I know NULL (0x00000000) is a pointer to nothing because the OS doesn't allow the process to allocate any memory at this location. But if I use 0x00000001 (Magic number or code-pointer), is it safe to assume as well that the OS wont allow memory to be allocated here?
If so then until where is it safe to assume that?
Standard (first)
The Standard only guarantees that 0 is a sentinel value as far as pointers go. The underlying memory representation is no way guaranteed; it's implementation defined.
Using a pointer set to that sentinel value for anything else than reading the pointer state or writing a new state (which includes dereferencing or pointer arithmetic) is undefined behavior.
Virtual Memory
In the days of virtual memory (ie, each process gets its own memory space, independent from the others), a null pointer is most often indeed represented as 0 in the process memory space. I don't know of any other architectures actually, though I imagine that in mainframes it may not be so.
Unix
In the Unix world, it is typical to reserve all the address space below 0x8000 for null values. The memory is not allocated, really, it is just protected (ie, placed in a special mode), so that the OS will trigger a segmentation fault should you ever try to read it or write to it.
The idea of using such a range is that a null pointer is not necessarily used as is. For example if you use a std::pair<int, int>* p = 0; which is null, and call p->second, then the compiler will perform the arithmetic necessary to point to second (ie +4 generally) and attempt to access the memory at 0x4 directly. The problem is obviously compounded by arrays.
In practice, this 0x8000 limit should be practical enough to detect most issues (and avoid memory corruption or others). In this case, this means that you avoid the undefined behavior and get a "proper" crash. However, should you be using a large array you could overshoot it, so it's not a silver bullet.
The particular limit of your implementation or compiler/runtime stack can be determined either through documentation or by successive trials. There might even be a way to tweak it.
You should not assume anything about the actual values of pointers. Especially, the null pointer is not required to be represented by a zero address, even though the literal 0 does look like a zero.
The only valid range is supposed to be range allocated to you by the OS.ANYTHING else should be denied by the OS.
An exception to that rule is the shared memory.
The C++ standard doesn't "reserve" any pointer addresses other than zero (null). So it is not safe to use 1 or any other value as a "magic" pointer value. Of course, in practice, some implementations of c++ probably do not every use certain values. But you don't get any guarantees from the language definition.
I will try to give a broad view about this:
you probably will never ever access the real memory addresses because of the multiple sandboxing mechanism that every modern OS has and puts in place.
What is a NULL pointer from the software viewpoint ? a NULL pointer is a pointer variable that stores a value that the programmer pick as a meaningfull value and this value is used as a label with the following meaning "this pointer goes nowhere". a NULL pointer does not point to 0x000000 by definition, the definition of a NULL pointer it's not about where that pointer will point to but the value of this macro called NULL and this value will be the value of this NULL pointer.

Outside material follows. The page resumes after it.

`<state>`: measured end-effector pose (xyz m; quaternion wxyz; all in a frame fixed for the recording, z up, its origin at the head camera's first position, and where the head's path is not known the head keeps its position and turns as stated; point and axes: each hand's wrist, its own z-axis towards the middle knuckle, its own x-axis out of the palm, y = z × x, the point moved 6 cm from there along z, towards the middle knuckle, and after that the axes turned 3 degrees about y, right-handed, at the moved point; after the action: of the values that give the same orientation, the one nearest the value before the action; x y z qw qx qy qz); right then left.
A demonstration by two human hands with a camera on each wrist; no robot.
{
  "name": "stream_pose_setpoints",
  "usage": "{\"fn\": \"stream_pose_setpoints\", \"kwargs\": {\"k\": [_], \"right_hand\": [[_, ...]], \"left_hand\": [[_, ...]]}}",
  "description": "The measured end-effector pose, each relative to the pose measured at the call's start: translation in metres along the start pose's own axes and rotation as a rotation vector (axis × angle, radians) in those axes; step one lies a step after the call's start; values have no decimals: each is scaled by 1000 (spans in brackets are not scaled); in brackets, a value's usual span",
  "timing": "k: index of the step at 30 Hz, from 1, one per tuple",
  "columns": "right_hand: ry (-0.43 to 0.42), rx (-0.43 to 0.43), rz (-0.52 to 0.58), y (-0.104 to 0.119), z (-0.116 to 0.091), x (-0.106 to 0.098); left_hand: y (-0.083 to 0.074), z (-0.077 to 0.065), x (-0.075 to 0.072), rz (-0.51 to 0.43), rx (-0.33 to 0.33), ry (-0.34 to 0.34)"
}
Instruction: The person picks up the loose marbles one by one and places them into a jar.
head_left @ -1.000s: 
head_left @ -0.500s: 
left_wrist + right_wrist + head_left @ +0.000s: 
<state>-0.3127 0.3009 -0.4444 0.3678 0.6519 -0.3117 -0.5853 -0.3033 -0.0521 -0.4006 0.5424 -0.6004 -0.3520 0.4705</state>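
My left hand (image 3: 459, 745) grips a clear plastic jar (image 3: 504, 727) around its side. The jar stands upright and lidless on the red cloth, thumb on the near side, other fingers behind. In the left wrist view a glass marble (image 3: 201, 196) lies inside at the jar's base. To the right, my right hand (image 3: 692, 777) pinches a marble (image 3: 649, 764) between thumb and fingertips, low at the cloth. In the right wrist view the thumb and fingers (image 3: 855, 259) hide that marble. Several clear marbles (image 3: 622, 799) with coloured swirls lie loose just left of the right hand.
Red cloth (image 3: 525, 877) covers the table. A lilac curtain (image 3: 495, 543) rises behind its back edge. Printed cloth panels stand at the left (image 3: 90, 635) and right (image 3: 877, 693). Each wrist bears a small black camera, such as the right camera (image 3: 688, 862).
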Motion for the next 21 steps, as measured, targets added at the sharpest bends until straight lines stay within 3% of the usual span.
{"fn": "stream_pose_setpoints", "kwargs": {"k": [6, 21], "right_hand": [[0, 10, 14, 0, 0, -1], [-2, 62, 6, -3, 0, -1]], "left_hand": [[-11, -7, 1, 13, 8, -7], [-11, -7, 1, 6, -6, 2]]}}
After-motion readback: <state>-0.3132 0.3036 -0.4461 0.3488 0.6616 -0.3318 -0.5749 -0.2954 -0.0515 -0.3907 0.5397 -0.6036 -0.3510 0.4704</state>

in C you can assume that NULL == 0, only in C NULL is a macro that defines NULL as an int that is equal to 0, in C++ you do not have this liberty
there are types, labels and values ( in better terms, representations of values not real values ) for every variables, at least for primitives values, the same is for the pointers, if you are speaking about void pointers you are speaking about pointers that contains a memory address ( just like any pointer ) and the only special thing about this pointers is that they need a cast in C++ to be decoded, safely and effectively; it's a big mistake if you think about void* as pointers that points to nowhere or to 0 or to NULL or to 0x0000000
by the way, i still don't get your problem ...
A modern OS is likely to reserve at least one page for NULL pointer. So 0x1 (or 0x4 if you want 32-bit alignment) is likely to work.
But remember this is not guaranteed by C/C++ language. You would have to rely on your OS and compiler for such behavior.
Further more, there's no guarantee about the actual value of the NULL pointer. It may or may not be all zeros. If it's not, your trick won't work at all.
The following example is from Wikipedia.
int arr[4] = {0, 1, 2, 3};
int* p = arr + 5; // undefined behavior
If I never dereference p, then why is arr + 5 alone undefined behaviour? I expect pointers to behave as integers - with the exception that when dereferenced the value of a pointer is considered as a memory address.
That's because pointers don't behave like integers. It's undefined behavior because the standard says so.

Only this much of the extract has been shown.